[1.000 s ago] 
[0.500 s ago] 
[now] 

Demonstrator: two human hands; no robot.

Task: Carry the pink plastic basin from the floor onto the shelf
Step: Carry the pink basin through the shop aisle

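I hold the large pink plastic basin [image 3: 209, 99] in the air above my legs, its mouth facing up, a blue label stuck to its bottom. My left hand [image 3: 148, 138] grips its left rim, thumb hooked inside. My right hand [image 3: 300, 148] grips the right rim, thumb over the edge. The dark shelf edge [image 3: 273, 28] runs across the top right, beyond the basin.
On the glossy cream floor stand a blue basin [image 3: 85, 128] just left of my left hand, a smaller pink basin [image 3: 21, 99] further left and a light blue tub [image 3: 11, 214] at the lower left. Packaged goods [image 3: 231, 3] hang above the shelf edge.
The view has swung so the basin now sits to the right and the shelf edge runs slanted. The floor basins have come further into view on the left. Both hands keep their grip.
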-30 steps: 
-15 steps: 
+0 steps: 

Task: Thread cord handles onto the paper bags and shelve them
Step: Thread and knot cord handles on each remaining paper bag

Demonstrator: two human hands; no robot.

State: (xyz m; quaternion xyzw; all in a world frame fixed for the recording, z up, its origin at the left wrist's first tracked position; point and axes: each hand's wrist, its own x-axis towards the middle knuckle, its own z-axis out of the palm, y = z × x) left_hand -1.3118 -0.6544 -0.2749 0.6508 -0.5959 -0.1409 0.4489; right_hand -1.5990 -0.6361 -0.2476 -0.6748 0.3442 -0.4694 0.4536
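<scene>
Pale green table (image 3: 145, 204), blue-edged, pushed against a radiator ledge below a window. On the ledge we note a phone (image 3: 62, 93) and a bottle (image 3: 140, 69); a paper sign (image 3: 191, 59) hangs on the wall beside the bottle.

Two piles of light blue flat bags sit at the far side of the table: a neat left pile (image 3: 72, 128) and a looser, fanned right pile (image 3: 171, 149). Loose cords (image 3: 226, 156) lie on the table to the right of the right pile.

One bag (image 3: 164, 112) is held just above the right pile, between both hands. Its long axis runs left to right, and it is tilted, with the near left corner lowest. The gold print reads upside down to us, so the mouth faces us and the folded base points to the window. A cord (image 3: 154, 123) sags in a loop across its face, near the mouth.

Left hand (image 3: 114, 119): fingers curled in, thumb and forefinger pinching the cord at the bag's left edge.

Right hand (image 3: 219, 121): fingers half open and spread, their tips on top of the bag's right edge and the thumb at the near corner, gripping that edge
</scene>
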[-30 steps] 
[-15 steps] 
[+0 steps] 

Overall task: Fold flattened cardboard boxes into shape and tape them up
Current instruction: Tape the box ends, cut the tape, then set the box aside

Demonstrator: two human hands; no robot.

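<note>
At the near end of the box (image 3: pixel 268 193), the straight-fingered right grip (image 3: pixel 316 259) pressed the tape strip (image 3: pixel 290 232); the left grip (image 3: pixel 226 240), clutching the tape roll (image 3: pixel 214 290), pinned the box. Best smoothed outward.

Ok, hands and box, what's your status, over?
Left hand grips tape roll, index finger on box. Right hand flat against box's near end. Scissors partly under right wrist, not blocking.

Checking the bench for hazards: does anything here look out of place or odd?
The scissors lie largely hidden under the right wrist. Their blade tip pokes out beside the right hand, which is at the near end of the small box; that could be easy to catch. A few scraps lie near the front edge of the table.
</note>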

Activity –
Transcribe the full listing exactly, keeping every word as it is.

Written solution –
[1.000 s ago] 
[0.500 s ago] 
[now] 

Demonstrator: two human hands; no robot.

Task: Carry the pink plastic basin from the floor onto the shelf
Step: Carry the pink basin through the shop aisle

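I hold the large pink plastic basin [image 3: 209, 99] in the air above my legs, its mouth facing up, a blue label stuck to its bottom. My left hand [image 3: 148, 138] grips its left rim, thumb hooked inside. My right hand [image 3: 300, 148] grips the right rim, thumb over the edge. The dark shelf edge [image 3: 273, 28] runs across the top right, beyond the basin.
On the glossy cream floor stand a blue basin [image 3: 85, 128] just left of my left hand, a smaller pink basin [image 3: 21, 99] further left and a light blue tub [image 3: 11, 214] at the lower left. Packaged goods [image 3: 231, 3] hang above the shelf edge.
The view has swung so the basin now sits to the right and the shelf edge runs slanted. The floor basins have come further into view on the left. Both hands keep their grip.
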-30 steps: 
-15 steps: 
+0 steps: 

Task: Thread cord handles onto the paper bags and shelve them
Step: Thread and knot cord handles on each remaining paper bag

Demonstrator: two human hands; no robot.

State: (xyz m; quaternion xyzw; all in a world frame fixed for the recording, z up, its origin at the left wrist's first tracked position; point and axes: each hand's wrist, its own x-axis towards the middle knuckle, its own z-axis out of the palm, y = z × x) left_hand -1.3118 -0.6544 -0.2749 0.6508 -0.5959 -0.1409 0.4489; right_hand -1.5990 -0.6361 -0.2476 -0.6748 0.3442 -0.4694 0.4536
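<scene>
Pale green table (image 3: 145, 204), blue-edged, pushed against a radiator ledge below a window. On the ledge we note a phone (image 3: 62, 93) and a bottle (image 3: 140, 69); a paper sign (image 3: 191, 59) hangs on the wall beside the bottle.

Two piles of light blue flat bags sit at the far side of the table: a neat left pile (image 3: 72, 128) and a looser, fanned right pile (image 3: 171, 149). Loose cords (image 3: 226, 156) lie on the table to the right of the right pile.

One bag (image 3: 164, 112) is held just above the right pile, between both hands. Its long axis runs left to right, and it is tilted, with the near left corner lowest. The gold print reads upside down to us, so the mouth faces us and the folded base points to the window. A cord (image 3: 154, 123) sags in a loop across its face, near the mouth.

Left hand (image 3: 114, 119): fingers curled in, thumb and forefinger pinching the cord at the bag's left edge.

Right hand (image 3: 219, 121): fingers half open and spread, their tips on top of the bag's right edge and the thumb at the near corner, gripping that edge
</scene>
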[-30 steps] 
[-15 steps] 
[+0 steps] 

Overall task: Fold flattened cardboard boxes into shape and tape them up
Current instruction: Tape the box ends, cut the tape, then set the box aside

Demonstrator: two human hands; no robot.

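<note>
At the near end of the box (image 3: pixel 268 193), the straight-fingered right grip (image 3: pixel 316 259) pressed the tape strip (image 3: pixel 290 232); the left grip (image 3: pixel 226 240), clutching the tape roll (image 3: pixel 214 290), pinned the box. Best smoothed outward.

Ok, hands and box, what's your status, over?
Left hand grips tape roll, index finger on box. Right hand flat against box's near end. Scissors partly under right wrist, not blocking.

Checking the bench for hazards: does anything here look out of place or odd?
The scissors lie largely hidden under the right wrist. Their blade tip pokes out beside the right hand, which is at the near end of the small box; that could be easy to catch. A few scraps lie near the front edge of the table.
</note>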

The response is finished.